* _YOUR INSTRUCTIONS_
Which lines below include "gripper"? Copy them all.

• • • • •

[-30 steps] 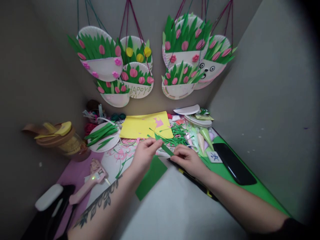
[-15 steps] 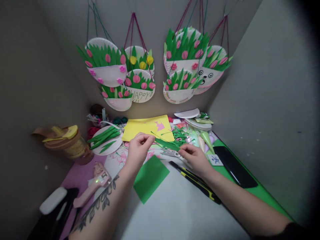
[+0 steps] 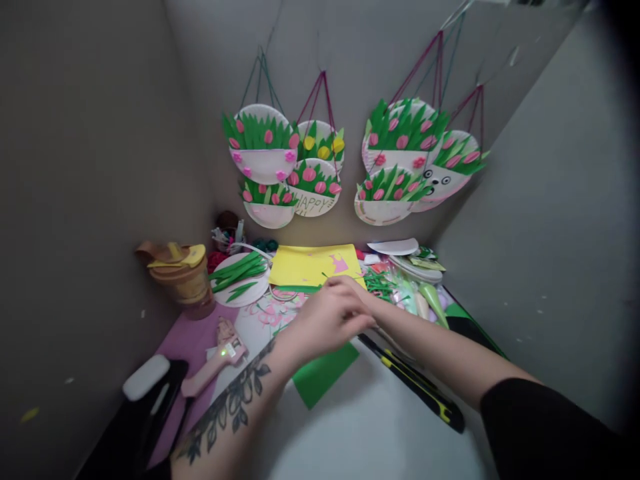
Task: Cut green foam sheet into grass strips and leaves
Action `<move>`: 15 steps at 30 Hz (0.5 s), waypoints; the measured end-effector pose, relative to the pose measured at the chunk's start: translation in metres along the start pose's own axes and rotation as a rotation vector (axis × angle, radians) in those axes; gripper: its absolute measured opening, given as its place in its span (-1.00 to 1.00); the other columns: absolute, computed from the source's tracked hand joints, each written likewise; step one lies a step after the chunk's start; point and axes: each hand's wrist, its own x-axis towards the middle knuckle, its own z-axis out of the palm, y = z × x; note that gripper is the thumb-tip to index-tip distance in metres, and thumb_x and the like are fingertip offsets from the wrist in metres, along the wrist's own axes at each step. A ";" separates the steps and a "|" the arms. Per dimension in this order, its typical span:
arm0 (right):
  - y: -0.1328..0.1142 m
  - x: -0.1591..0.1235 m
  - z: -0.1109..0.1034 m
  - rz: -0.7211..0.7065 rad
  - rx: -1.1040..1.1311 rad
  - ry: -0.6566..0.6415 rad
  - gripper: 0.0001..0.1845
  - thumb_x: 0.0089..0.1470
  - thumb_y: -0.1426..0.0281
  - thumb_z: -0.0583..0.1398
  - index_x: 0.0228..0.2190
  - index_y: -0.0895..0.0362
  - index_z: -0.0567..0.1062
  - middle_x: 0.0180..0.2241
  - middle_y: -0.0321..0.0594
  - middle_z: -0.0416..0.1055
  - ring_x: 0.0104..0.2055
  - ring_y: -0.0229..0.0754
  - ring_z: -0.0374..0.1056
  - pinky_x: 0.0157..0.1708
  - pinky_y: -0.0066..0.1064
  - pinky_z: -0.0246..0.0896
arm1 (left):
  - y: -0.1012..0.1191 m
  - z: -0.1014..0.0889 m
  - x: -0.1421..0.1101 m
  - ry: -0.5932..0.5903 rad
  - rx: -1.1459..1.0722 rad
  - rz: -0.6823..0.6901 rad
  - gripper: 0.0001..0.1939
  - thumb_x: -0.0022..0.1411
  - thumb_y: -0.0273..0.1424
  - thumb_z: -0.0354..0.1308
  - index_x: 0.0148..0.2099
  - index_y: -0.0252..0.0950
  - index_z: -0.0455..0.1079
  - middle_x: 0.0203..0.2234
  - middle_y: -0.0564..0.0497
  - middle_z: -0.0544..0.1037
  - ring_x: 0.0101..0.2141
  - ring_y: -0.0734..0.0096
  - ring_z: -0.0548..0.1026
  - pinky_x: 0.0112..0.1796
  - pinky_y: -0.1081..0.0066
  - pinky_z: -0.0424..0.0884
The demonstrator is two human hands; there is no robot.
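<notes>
My left hand [image 3: 327, 321], on a tattooed forearm, hovers over the middle of the desk with its fingers curled, and it is blurred. My right hand [image 3: 353, 289] lies just behind it and is mostly hidden by it; only its fingers and wrist show. The green paper strip seen earlier is out of sight, so I cannot tell what either hand holds. A green paper sheet [image 3: 325, 375] lies on the white desk just under the hands. A yellow sheet [image 3: 305, 265] lies behind them.
A paper plate [image 3: 235, 293] holding cut green leaves sits at the left, beside a lidded jar [image 3: 183, 283]. A pink glue gun [image 3: 215, 357] lies front left. A black-and-yellow tool [image 3: 417, 393] lies right of the green sheet. Decorated paper-plate baskets [image 3: 263, 143] hang on the wall.
My hands came together, and the left now covers the right. The green strip held between them is no longer visible. The camera view swung left and upward.
</notes>
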 end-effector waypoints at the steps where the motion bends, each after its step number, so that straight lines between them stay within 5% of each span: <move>1: -0.002 0.012 0.013 0.010 -0.012 -0.037 -0.84 -0.18 0.38 0.26 -0.68 0.16 0.45 -0.70 -0.37 0.28 -0.60 -0.31 0.17 -0.59 -0.47 0.05 | 0.004 0.001 -0.002 -0.079 0.093 0.037 -0.86 0.20 -0.38 0.15 -0.35 -0.27 0.52 -0.36 -0.02 0.55 -0.32 0.34 0.47 -0.28 0.38 0.34; 4: -0.013 0.049 0.049 0.022 -0.030 -0.067 -0.86 -0.08 0.39 0.20 -0.59 0.17 0.51 -0.64 -0.34 0.37 -0.56 -0.30 0.23 -0.55 -0.48 0.10 | 0.011 -0.002 -0.006 -0.175 0.309 0.072 -0.85 0.19 -0.35 0.17 -0.30 -0.31 0.52 -0.36 -0.07 0.54 -0.34 0.26 0.48 -0.37 0.34 0.32; 9: -0.042 0.119 0.092 0.004 -0.064 -0.020 -0.86 0.00 0.45 0.16 -0.49 0.18 0.54 -0.50 -0.27 0.48 -0.43 -0.26 0.33 -0.39 -0.48 0.19 | 0.019 -0.014 -0.010 -0.125 0.435 0.092 -0.82 0.24 -0.35 0.10 -0.31 -0.29 0.49 -0.38 -0.07 0.53 -0.34 0.24 0.48 -0.38 0.34 0.33; 15: -0.051 0.159 0.101 0.035 -0.097 0.140 -0.78 0.01 0.48 0.16 -0.28 0.18 0.56 -0.26 -0.15 0.54 -0.19 -0.16 0.40 -0.12 -0.36 0.23 | 0.025 -0.019 -0.013 -0.090 0.471 0.131 -0.73 0.29 -0.28 0.02 -0.28 -0.29 0.49 -0.35 -0.04 0.54 -0.34 0.30 0.49 -0.34 0.35 0.39</move>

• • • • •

* _FINISHED TASK_
Action `<move>`: 15 steps at 30 Hz (0.5 s), waypoints; the measured end-effector pose, relative to the pose measured at the chunk's start: translation in metres along the start pose's own axes and rotation as a rotation vector (axis × angle, radians) in those axes; gripper: its absolute measured opening, given as its place in its span (-1.00 to 1.00); the other columns: absolute, computed from the source's tracked hand joints, each written likewise; step one lies a step after the chunk's start; point and axes: each hand's wrist, its own x-axis towards the middle knuckle, its own z-axis out of the palm, y = z × x; note that gripper is the thumb-tip to index-tip distance in metres, and thumb_x and the like are fingertip offsets from the wrist in metres, along the wrist's own axes at each step. A ";" separates the steps and a "|" the arms. Per dimension in this order, its typical span:
  - gripper: 0.0001..0.1845
  - gripper: 0.0001..0.1939

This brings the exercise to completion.